# [What you should do]
Give back the whole listing exactly as shown.
____
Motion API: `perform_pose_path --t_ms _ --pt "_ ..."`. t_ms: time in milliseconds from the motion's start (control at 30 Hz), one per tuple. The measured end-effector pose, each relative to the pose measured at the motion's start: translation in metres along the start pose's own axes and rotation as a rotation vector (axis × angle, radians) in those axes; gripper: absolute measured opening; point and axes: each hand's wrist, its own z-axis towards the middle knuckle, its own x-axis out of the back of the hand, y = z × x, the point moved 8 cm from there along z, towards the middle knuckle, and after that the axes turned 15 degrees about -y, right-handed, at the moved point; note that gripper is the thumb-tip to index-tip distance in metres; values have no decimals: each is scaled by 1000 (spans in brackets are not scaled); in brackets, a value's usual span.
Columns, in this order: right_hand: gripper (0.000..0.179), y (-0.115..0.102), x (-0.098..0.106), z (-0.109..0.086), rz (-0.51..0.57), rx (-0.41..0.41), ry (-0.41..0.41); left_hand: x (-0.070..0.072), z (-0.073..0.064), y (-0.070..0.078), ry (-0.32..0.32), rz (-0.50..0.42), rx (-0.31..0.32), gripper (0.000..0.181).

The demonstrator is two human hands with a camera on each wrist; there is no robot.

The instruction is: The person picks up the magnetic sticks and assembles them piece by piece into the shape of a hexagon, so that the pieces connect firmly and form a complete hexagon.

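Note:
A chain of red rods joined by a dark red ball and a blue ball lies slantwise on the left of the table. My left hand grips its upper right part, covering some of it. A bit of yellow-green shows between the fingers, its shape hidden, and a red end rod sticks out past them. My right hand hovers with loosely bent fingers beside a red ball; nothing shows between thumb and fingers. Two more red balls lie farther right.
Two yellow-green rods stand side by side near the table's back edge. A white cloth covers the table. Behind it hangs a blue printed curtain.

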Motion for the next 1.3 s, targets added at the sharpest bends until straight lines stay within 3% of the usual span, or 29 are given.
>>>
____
# [Your response]
Motion API: `perform_pose_path --t_ms _ --pt "_ ..."`. t_ms: time in milliseconds from the motion's start (control at 30 Hz), one per tuple. The measured end-effector pose, each relative to the pose measured at the motion's start: translation in metres along the start pose's own axes and rotation as a rotation vector (axis × angle, radians) in those axes; gripper: absolute measured opening; point and axes: each hand's wrist, its own z-axis towards the middle knuckle, its own x-axis out of the back of the hand, y = z × x, the point moved 8 cm from there along z, towards the middle knuckle, and after that the axes turned 15 degrees about -y, right-handed, at the moved point; note that gripper is the thumb-tip to index-tip distance in metres; values have no decimals: each is scaled by 1000 (spans in brackets are not scaled); in brackets, a value's usual span.
Columns, in this order: right_hand: gripper (0.000..0.179), y (-0.115..0.102), x (-0.098..0.106), z (-0.109..0.086), rz (-0.51..0.57), rx (-0.41..0.41), ry (-0.41..0.41); left_hand: x (-0.070..0.072), z (-0.073..0.064), y (-0.070..0.078), ry (-0.32..0.32), rz (-0.50..0.42), rx (-0.31..0.32), gripper (0.000..0.181).

The demonstrator is two human hands with a camera on each wrist; there is no robot.

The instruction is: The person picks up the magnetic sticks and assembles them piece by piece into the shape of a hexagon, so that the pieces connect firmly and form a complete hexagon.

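Note:
A chain of red rods joined by a dark red ball and a blue ball lies slantwise on the left of the table. My left hand grips its upper right part, covering some of it. A bit of yellow-green shows between the fingers, its shape hidden, and a red end rod sticks out past them. My right hand hovers with loosely bent fingers beside a red ball; nothing shows between thumb and fingers. Two more red balls lie farther right.
Two yellow-green rods stand side by side near the table's back edge. A white cloth covers the table. Behind it hangs a blue printed curtain.
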
Motion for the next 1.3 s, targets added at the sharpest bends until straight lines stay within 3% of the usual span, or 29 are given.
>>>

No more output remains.